В историческом дохристианском прошлом Мережковский находит предвозвестие христианства и апокалиптическое предчувствие Третьего Завета. Тут Мережковский, кажется, близок "мифологической школе", которая во всех религиях усматривала варианты единого мифа, и тем как бы утверждала существование единой же вселенской религии, лишь по неразумию людскому разделённой на частные верования. Идея-то сама, как знаем, Мережковскому вполне близкая. Он выстроил схему: в предисторические времена Атлантиды единая религия уже существовала, затем распалась, а в грядущем вновь возродится; поэтому и откровения её не могут не встречаться на всём историческом пути человечества, нужно лишь уметь их воспринимать. Есть и носители тайной Истины, их нужно учиться распознавать. Отысканию следов той религии, обнаружению носителей её тайн подчинена была вся литературная деятельность Мережковского, каких бы тем ни касался он в своих штудиях.
Крупнейшее и значительнейшее из созданных Мережковским в годы эмиграции произведений — трактат "Иисус Неизвестный (1932). Это ещё одно переложение Евангелия (каких к тому времени уже много накопилось) и вольная фантазия на избранную тему. Писатель пытается опровергнуть каноническое церковное учение о Христе Спасителе. Этому противопоставляется его концепция Христа Освободителя, «Неизвестного» Церкви.

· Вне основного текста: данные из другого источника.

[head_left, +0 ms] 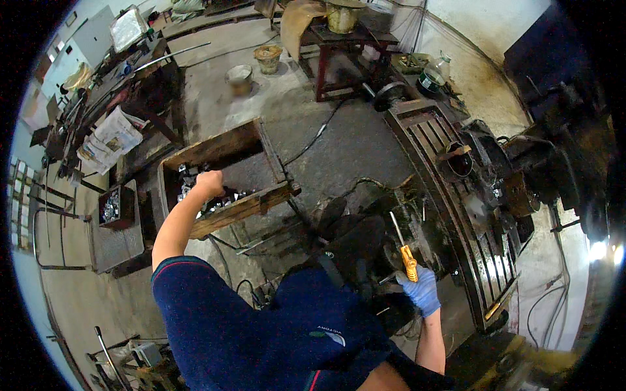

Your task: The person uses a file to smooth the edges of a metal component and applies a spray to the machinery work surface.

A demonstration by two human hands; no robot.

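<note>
My left hand (pixel 209 184), bare, reaches into a shallow wooden tray (pixel 218 220) on the left. Its fingers look curled closed; whatever they may hold is hidden. Small shiny metal parts (pixel 189 174) lie in the tray around that hand. On the right, my right hand (pixel 422 290) wears a blue glove and is closed on a screwdriver (pixel 409 262) with a yellow-orange handle. The screwdriver's metal shaft points up and away from me, beside the slotted machine table (pixel 450 195).
A smaller box of metal parts (pixel 118 207) stands left of the tray. A workbench with newspaper (pixel 112 138) is at the far left. Two buckets (pixel 268 58) stand on the floor ahead. A dark machine (pixel 489 153) fills the right side; cables (pixel 321 130) cross the floor.
</note>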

Мережковский в канонических Евангелиях подозревает отступление от конкретной реальности, его они не удовлетворяют, он предполагает существование чего-то за их рамками: "…видевшие, слышавшие Господа знают, помнят что-то о Нём, чего уже не знает и не помнит Евангелие". Писателю хочется проникнуть в то, что неизвестно; ему соблазнительно это: узнавание Иисуса Неизвестного, такого, каким Он может раскрыться вне канона Священного Писания. Канон для Мережковского — ограничение свободы, а он хочет быть свободным от всех пут и находит тому поддержку в своём понимании Христа, в «новом» понимании.